The Chairman of the Committee, Phil Willis MP, said:
"It really beggars belief that such an excellent programme which had showed real success in transforming the further education experience for students was mismanaged into virtual extinction.
"Warning signs were missed and, even worse, ignored. LSC didn’t notice as the total value of the projects it was considering began to overshoot the budget and a review which could have prompted action was shunted around committees and policy groups.
"The LSC’s Chairman, Council and management were focused on the Council’s looming abolition and the then DIUS, the Department which was meant to be supervising them, clearly wasn’t doing its oversight job properly. It is vital that the new Department for Business, Innovation and Skills (DBIS) ensures such a situation is never allowed to happen again."
The inquiry and report build on Sir Andrew Foster’s review of the Capital Programme in Further Education, which was published earlier this year.
The Committee’s report says LSC senior management failed to consult regional directors often enough about programme finances and the then Chief Executive and Chairman had no process for regular review of the programme’s future direction.

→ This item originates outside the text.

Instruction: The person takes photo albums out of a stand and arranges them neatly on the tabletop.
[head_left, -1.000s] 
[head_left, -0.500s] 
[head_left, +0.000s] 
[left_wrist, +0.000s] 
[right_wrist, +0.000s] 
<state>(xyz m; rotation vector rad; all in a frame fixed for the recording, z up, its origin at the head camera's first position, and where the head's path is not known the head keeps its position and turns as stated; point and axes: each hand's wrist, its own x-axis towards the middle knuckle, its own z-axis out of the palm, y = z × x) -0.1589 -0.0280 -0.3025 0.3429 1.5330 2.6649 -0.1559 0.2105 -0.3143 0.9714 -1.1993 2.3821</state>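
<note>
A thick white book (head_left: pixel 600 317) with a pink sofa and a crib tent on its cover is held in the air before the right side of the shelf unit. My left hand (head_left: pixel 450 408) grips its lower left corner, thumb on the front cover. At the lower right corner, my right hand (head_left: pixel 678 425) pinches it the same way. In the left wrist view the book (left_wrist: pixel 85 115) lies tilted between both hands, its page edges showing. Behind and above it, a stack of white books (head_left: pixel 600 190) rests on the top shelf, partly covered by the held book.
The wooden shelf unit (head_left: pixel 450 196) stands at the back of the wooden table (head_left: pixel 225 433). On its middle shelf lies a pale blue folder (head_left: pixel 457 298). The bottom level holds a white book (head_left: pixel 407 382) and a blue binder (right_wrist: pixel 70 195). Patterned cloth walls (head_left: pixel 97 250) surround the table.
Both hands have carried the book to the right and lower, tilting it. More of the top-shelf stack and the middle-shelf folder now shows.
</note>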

It is astounding both that the LSC’s risk management process failed to identify such potential major problems and that DIUS did not acknowledge poor risk management at the LSC in its 2008 Annual Report 'risk table'.
Crucial warning signs were not recognised and difficult decisions about how to rank projects were deferred. Both the LSC and DIUS failed to consider the long-term implications of what they were doing. There was a total failure to pick up messages from the sector or apply common sense about the scale of commitments being made.
The LSC disputes individual colleges’ claims that they were encouraged to – using a term a witness told the Committee – "big up" their projects. But the Committee was told by one college principal that a project which had initially been going to cost £8 million was transformed into one costing £175 million through the regional LSC property process.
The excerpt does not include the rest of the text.